TOKYO外国人裁判

読書が趣味です。んでもって、ノンフィクションが好き。

「TOKYO外国人裁判」高橋秀実(1992)平凡社

本全体に、物書きってなんでいつもこうなの、っていう独善的な気分があるけど、でも扱っているテーマは面白い。
物語は、とある不法滞在フィリピン人の刑事裁判に沿って進んでいきます。俺的には、フィリピンのことがある程度わかるようになった今だから、一般読者や筆者とは別の見方ができるんじゃないかと思った。

トピックとしては、特に、法廷通訳の問題に触れているところが興味深かったです。

本書で指摘されているように、法廷通訳というのは、落とし穴のひとつです。

容疑者の権利として、通訳を付けることができる、というのがあるんですが、そもそも何百もある言語の法廷通訳を確保できるわけがないので、これは原理的に無理があること。
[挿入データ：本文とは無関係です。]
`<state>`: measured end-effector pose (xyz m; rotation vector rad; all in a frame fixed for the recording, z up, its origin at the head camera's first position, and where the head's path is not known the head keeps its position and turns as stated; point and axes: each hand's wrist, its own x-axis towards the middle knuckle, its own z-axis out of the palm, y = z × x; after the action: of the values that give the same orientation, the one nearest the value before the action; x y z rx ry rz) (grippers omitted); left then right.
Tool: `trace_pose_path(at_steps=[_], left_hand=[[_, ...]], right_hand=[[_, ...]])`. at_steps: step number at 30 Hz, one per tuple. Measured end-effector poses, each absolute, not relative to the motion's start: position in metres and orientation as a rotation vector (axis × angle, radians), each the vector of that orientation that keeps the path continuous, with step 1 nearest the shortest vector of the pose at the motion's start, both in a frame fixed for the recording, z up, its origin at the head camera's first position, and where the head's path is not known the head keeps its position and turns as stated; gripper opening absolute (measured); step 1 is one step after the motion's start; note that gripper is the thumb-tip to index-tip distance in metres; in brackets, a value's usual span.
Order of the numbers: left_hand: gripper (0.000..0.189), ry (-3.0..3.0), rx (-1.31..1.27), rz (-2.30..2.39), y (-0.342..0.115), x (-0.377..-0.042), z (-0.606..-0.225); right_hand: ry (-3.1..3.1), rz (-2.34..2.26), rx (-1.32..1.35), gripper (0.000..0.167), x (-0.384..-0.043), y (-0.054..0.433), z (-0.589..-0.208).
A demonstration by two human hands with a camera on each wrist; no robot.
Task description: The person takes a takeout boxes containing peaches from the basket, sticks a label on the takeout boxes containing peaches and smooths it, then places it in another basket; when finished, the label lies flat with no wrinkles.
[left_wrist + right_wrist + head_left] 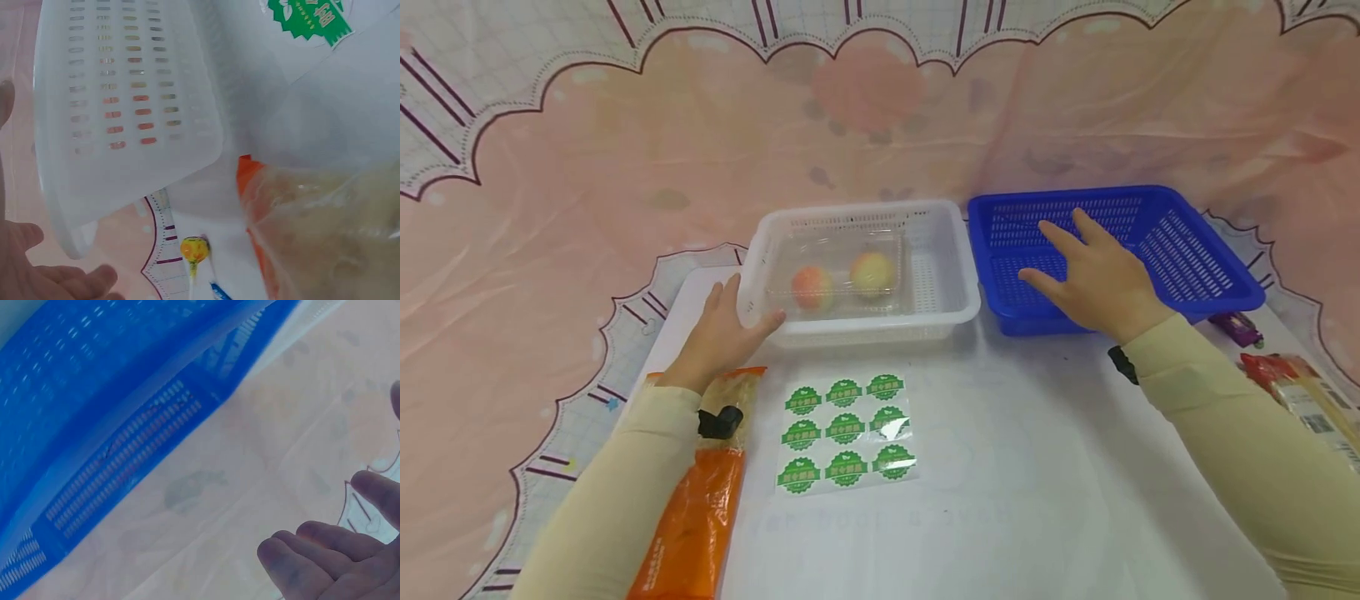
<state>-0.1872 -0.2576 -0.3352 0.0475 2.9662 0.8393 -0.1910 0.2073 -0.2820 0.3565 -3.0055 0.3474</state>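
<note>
My left hand (724, 337) is at the left front corner of a white plastic basket (880, 323), thumb and fingers spread around that corner. Inside the basket lies a clear plastic box (842, 250) with two red-yellow apples, one apple (812, 288) at left and another apple (872, 273) beside it. Over the front of a blue plastic basket (1037, 321), my right hand (1105, 279) is raised with its fingers spread and holds nothing. The right wrist view shows the right hand (337, 562) apart from the blue basket (119, 462).
A sheet of green round stickers (846, 428) lies before the white basket. An orange packet (696, 517) sits under the left forearm. A lollipop (195, 249) is near the white basket's corner. To the right are a purple wrapper (1236, 328) and a red-ended packet (1296, 392).
</note>
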Motion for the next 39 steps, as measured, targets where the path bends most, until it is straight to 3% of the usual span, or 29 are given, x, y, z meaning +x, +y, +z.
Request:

それで妥協として、「だいたい日本語(もしくは英語)わかるから日本語(英語)でいっか。」となり、それがだんだんエスカレートして、「はい、いいえが言えるんだから、取り調べは日本語で十分」という方向にいってしまう余地がある。

仮に母国語の通訳が見つかったとしても、国によっては必ずしも母国語が母語でない場合もある。たとえば、在日韓国人で韓国語ができない人だっていっぱいいるわけだから、もし第3国で彼が捕まって、韓国語の通訳とか連れてこられたらどうなるか。同様なことが起こりうるのは、考えればわかりそうなものである。

さて、幸運にも母語の法廷通訳がいるとする。と、今度は層の薄さの問題に直面する。そもそも、法廷通訳を専従の職業としてやっていける人は基本的にいないと考えた方がいい。主婦(夫)で、法廷通訳以外に何も仕事をしていない人はいるだろうけど。

そして、法廷通訳になるには、実は試験などない。以下を参照。

http://homepage3.nifty.com/happydenden/interpre.htm

ようは、システム自体が問題。

ある程度小さな国家を目指しているからしょうがない、ということなのか。それとも単に関心がないだけなのか。実際、本当に困るのは容疑者である外国人だけなのだから。

おそらく、外国人参政権が与えられて一番影響がある分野のひとつは、法廷通訳だと思う。